Friends are the companions that accompany us on the many journeys of our life. It pays to reflect on who they are and what role they play at different stages of your life.
Why is it important to think about our friendships?
At Becoming, we believe in journeys. In fact, we believe in journeys within journeys. We know that we go on many smaller journeys within the greater journey arc of our life.
We base our Becoming Journey on the phases of the Hero’s Journey – walking alongside women through a period of order, disorder and then reorder. And one (of many) of the aspects that we consider with our women is the role of the allies, or companions, who walk alongside them helping them tackle the trials and enemies that they face along the way. Think Dorothy, with Toto, the Tin Woodman, the Cowardly Lion and the Scarecrow. Or think Katniss Everdeen, with Gale, Peeta and Haymitch. Or even Moana, with Maui and HeiHei.
And they are truly critical to the storyline. Without them, the hero would never survive the ordeal and receive their reward. They would never return to their ordinary world, with the promised elixir.
[As an aside, we are aware that the “hero’s journey” takes a very masculine lens on the development of literature. If you’re interested in a more feminine perspective, then we recommend Elizabeth Lesser’s book “Cassandra Speaks”. Or take a look at The Heroine Journey’s project website for an even wider perspective that challenges the need for these stories to be gendered at all. Anyway, let’s not digress.]
Why is it particularly important to think about companions for women?
The role of companions in the life and career of women is critical because research has shown that women use different kinds of networks to men to succeed. To succeed professionally, both women and men position themselves centrally in their network, and have access to multiple hubs, or connections that can link them to new networks. But women, in particular, also use an “inner circle of close female contacts”.
This research was focused on professional success, but intuitively this makes sense for women and their lives more generally. On our Becoming Journey a couple of weeks ago, we asked the women in our current cohort to tell us about their friends. And almost every woman on the call could describe close groups of female friends that were key in their lives. Some were formed in childhood, school or later in life. They were described with emotive language: “big sisters”, “my queens” or “my tribe”. And the smiles that shone on the faces of the women as they talked about those friendships were indescribable.
Different companions for different journeys
One of the overriding themes that came out as we listened to our women talk about their friendships was how we make different friends for different parts of our lives.
Some of us could describe friendships that had stood the test of time. My example is a dear friend that I’ve known since University – that’s about 23 years now. We’ve seen each other through everything. There’s nothing she doesn’t know (including the stuff that I’d never tell my parents or my partner!). But that was by far not the longest example of friendship we had on the call. One woman spoke of friends that she has known since the age of 5 – a friendship that had spanned more than 4 decades.
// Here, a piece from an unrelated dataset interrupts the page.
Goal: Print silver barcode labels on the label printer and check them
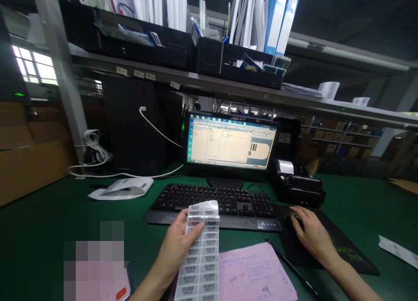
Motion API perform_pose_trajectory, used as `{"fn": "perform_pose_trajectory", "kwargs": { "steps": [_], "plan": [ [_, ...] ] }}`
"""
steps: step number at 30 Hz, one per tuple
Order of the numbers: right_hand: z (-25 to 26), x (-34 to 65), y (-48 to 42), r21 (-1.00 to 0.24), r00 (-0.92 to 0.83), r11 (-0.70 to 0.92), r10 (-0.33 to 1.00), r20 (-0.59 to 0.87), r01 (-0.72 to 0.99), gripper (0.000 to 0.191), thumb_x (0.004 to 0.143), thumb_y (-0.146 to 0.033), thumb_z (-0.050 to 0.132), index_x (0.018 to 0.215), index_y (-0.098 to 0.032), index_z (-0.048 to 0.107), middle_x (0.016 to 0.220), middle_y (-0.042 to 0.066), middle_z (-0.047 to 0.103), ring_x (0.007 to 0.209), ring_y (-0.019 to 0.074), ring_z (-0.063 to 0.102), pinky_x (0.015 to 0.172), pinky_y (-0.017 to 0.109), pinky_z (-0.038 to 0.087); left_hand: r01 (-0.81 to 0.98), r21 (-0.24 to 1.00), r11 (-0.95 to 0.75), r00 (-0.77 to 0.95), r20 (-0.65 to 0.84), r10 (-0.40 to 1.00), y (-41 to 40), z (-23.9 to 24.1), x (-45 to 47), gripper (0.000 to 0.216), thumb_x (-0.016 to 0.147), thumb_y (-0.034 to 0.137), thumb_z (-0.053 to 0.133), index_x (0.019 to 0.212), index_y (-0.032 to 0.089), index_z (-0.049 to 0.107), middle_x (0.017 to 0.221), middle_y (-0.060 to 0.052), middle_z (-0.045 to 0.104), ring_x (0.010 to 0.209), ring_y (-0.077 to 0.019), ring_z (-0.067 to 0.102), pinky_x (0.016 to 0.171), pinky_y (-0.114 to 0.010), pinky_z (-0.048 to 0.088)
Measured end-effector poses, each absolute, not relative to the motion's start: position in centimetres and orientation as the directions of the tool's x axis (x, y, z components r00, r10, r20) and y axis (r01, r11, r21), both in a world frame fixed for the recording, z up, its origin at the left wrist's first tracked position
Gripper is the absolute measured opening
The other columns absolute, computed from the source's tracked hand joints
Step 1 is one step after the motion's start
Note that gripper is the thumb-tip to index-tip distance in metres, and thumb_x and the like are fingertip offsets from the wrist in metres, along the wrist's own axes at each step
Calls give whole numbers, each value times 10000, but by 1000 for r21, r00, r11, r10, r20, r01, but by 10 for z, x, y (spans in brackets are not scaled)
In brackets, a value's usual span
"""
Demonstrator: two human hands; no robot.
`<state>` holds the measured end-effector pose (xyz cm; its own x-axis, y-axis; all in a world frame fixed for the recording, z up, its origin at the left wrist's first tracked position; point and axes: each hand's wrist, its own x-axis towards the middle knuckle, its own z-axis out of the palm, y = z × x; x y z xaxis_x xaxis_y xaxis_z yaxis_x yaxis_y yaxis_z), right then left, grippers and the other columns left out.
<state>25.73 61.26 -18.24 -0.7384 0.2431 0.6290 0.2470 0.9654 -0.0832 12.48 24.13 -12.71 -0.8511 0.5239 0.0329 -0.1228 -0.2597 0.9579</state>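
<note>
My left hand (176,244) is closed on a long strip of barcode labels (200,257), thumb pressed on its face, holding it upright in front of the black keyboard (215,201). My right hand (310,233) lies curled over a black mouse (294,218) on a dark mouse pad (346,253), to the right of the keyboard. Only the front tip of the mouse shows under the fingers. A pink form (254,272) lies on the green desk (359,205) between my hands, with a black pen (290,266) beside it.
A monitor (228,140) showing a label program stands behind the keyboard. A black label printer (297,183) sits to its right, a white barcode scanner (124,188) with cable to the left. A shelf (228,85) overhead carries file trays. Cardboard boxes (29,153) stand at the left.
</note>
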Motion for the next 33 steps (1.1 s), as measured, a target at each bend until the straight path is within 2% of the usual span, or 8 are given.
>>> {"fn": "perform_pose_trajectory", "kwargs": {
  "steps": [5,9,14,19,23,33],
  "plan": [
    [-218,287,619,-80,-682,923,335,650,377,461,840,-495,476,1205,-219,532,1173,114,564,1036,273,574,863,433,509,-133,959,-252,-842,24,539,241,-131,121,463,728,347,710,1070,197,436,867,-46,703,616,-177,654,607,-295,526],
    [-221,288,613,-69,-692,922,333,641,380,455,826,-449,492,1219,-221,525,1161,113,557,1030,272,570,853,427,512,-142,963,-231,-850,1,527,241,-132,120,491,707,357,727,1080,202,447,871,-47,704,677,-207,673,617,-305,536],
    [-216,287,610,-57,-686,901,368,628,430,440,825,-393,487,1222,-208,526,1196,130,529,1054,286,550,866,439,499,-148,970,-191,-852,-27,523,241,-131,120,499,707,355,729,1095,206,452,930,-60,702,660,-196,672,625,-309,545],
    [-217,288,610,-64,-699,915,348,625,398,392,849,-403,466,1183,-216,554,1197,118,530,1062,272,547,883,427,491,-145,972,-184,-854,-29,520,241,-131,121,476,723,348,720,1089,207,450,954,-64,698,699,-202,679,639,-301,548],
    [-217,289,610,-68,-710,923,338,618,380,379,853,-398,471,1182,-229,555,1182,106,535,1059,259,547,898,420,483,-140,975,-175,-851,-28,525,242,-131,122,443,754,342,695,1096,214,443,941,-51,700,653,-174,669,637,-294,546],
    [-218,288,612,-67,-726,928,330,603,366,368,860,-404,463,1172,-235,559,1190,99,523,1075,255,539,918,416,476,-132,977,-170,-857,-27,514,243,-129,122,463,731,344,712,1085,205,449,921,-54,702,616,-173,661,604,-289,541]
  ]
}}
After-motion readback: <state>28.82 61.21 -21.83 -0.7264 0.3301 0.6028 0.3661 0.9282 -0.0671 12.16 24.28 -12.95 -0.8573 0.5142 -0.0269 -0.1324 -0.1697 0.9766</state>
And some of us described friendships for phases of our life. The journeys within journeys. Friendships made while travelling or working or coping with a new stage of life. For me, some of those endure – like the woman who used to be my lunch buddy at work who I now see a few times a year to catch up. Others drift away – like the people who were my friends when I studied part-time for my Masters degree. But all are significant at the time.
Why do we need companions?
We are all on a journey – the journey of our life. And we all go through smaller journeys within that journey. They might be journeys of transition – puberty, pregnancy, menopause. They could be journeys of growth – study, qualification, promotion. They may be journeys of crisis – loss, grief, illness.
Whatever the journey, we are strengthened by those who walk alongside us. Maybe we need the people who have known us longest and can hold us accountable with the raise of an eyebrow. Or perhaps the people who are on the same journey as us, living the same experience at the same time. Or even those who have been through it before, who are willing to reach back and offer a helping hand. Whoever we need, we need people who will walk with us, listening, suspending judgment and offering counsel.
We are social beings, not designed to walk journeys alone. So, perhaps now is a good time to reflect. What journey are you on right now? And who is, and perhaps who could be, walking it alongside you?